Task statement
Your task is to transcribe the entries below exactly, from their first line down to the line containing "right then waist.", and to stop there.

--- --- ---

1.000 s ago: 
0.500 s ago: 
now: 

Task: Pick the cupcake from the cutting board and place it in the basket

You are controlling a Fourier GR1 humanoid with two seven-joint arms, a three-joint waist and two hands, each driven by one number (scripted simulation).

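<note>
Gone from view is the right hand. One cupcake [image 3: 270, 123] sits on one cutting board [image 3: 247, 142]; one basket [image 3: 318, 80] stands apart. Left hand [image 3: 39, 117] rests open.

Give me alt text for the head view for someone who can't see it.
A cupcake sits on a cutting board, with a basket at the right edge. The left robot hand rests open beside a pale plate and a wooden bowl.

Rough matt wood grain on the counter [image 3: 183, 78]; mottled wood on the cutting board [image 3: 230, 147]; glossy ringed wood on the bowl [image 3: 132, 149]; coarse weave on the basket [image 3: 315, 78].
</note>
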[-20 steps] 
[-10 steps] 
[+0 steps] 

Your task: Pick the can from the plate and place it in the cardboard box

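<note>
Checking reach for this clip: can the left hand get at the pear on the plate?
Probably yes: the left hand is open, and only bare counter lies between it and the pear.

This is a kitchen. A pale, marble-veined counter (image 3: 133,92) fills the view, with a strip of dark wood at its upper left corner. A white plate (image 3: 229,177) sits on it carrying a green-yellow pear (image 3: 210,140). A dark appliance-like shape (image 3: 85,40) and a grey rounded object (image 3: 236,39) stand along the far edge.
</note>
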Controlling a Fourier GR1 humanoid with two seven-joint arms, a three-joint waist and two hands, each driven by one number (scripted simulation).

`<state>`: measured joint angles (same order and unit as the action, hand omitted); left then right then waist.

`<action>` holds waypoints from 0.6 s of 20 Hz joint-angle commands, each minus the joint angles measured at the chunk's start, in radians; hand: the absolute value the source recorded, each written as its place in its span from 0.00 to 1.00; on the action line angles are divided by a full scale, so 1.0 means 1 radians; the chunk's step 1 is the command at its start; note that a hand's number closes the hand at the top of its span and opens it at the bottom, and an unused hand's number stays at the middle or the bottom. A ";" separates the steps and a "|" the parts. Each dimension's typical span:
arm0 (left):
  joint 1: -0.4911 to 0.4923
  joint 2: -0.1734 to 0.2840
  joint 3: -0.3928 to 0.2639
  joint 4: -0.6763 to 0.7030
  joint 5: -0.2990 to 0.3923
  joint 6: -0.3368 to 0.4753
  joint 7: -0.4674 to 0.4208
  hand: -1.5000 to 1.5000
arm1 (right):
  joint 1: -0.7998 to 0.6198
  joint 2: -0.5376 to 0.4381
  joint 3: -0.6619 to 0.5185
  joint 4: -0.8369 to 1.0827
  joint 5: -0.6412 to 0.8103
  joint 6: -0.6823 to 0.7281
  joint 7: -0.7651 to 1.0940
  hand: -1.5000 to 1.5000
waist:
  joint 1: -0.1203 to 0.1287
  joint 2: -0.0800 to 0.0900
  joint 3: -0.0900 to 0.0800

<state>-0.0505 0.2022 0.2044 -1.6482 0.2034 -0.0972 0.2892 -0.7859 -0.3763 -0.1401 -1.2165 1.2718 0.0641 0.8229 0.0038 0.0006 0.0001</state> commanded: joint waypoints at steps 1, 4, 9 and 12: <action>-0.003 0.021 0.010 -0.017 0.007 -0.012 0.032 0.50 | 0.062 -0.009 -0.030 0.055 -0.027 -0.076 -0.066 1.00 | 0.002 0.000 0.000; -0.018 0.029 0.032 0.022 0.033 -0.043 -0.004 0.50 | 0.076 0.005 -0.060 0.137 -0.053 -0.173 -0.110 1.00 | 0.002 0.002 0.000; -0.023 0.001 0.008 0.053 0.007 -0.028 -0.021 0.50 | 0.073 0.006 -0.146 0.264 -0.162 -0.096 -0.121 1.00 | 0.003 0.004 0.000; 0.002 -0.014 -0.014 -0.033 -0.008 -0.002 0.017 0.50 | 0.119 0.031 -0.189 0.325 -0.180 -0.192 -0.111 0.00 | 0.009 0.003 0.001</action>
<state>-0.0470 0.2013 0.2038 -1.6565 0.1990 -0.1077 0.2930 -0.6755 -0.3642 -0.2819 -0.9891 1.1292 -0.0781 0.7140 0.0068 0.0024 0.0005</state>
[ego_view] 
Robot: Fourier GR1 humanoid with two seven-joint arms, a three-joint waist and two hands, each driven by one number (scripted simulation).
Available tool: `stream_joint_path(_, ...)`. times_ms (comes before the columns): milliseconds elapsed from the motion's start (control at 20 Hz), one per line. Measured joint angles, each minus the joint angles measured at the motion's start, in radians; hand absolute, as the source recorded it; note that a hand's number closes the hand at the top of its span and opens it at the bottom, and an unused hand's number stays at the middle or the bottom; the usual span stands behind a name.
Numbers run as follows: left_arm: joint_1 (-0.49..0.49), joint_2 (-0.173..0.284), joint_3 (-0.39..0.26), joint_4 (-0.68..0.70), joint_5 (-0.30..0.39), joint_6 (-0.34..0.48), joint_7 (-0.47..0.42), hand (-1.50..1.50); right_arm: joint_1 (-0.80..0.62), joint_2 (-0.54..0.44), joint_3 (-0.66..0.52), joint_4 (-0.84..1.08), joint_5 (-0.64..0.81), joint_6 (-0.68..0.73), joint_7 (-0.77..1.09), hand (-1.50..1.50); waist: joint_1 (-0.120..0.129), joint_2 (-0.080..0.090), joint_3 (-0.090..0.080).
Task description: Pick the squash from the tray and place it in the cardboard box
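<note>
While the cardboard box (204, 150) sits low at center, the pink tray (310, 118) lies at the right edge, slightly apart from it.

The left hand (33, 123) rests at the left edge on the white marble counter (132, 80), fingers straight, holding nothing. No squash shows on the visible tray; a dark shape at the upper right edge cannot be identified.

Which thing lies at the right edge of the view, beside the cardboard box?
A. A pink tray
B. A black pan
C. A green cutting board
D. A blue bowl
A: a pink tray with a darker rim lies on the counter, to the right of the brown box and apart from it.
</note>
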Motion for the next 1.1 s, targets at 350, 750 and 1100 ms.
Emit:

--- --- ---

Written answer
1.000 s ago: 
0.500 s ago: 
now: 

Task: Pick the cupcake from the cutting board and place it in the basket

You are controlling a Fourier GR1 humanoid with two seven-joint arms, a three-joint waist and two hands, each driven by one number (scripted simulation).

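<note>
Gone from view is the right hand. One cupcake [image 3: 270, 123] sits on one cutting board [image 3: 247, 142]; one basket [image 3: 318, 80] stands apart. Left hand [image 3: 39, 117] rests open.

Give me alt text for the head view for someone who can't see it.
A cupcake sits on a cutting board, with a basket at the right edge. The left robot hand rests open beside a pale plate and a wooden bowl.

Rough matt wood grain on the counter [image 3: 183, 78]; mottled wood on the cutting board [image 3: 230, 147]; glossy ringed wood on the bowl [image 3: 132, 149]; coarse weave on the basket [image 3: 315, 78].
</note>
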[-20 steps] 
[-10 steps] 
[+0 steps] 

Your task: Pick the can from the plate and place it in the cardboard box

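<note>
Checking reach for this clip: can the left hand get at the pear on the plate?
Probably yes: the left hand is open, and only bare counter lies between it and the pear.

This is a kitchen. A pale, marble-veined counter (image 3: 133,92) fills the view, with a strip of dark wood at its upper left corner. A white plate (image 3: 229,177) sits on it carrying a green-yellow pear (image 3: 210,140). A dark appliance-like shape (image 3: 85,40) and a grey rounded object (image 3: 236,39) stand along the far edge.
</note>
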Controlling a Fourier GR1 humanoid with two seven-joint arms, a three-joint waist and two hands, each driven by one number (scripted simulation).

`<state>`: measured joint angles (same order and unit as the action, hand omitted); left then right then waist.

Here the exercise is finished.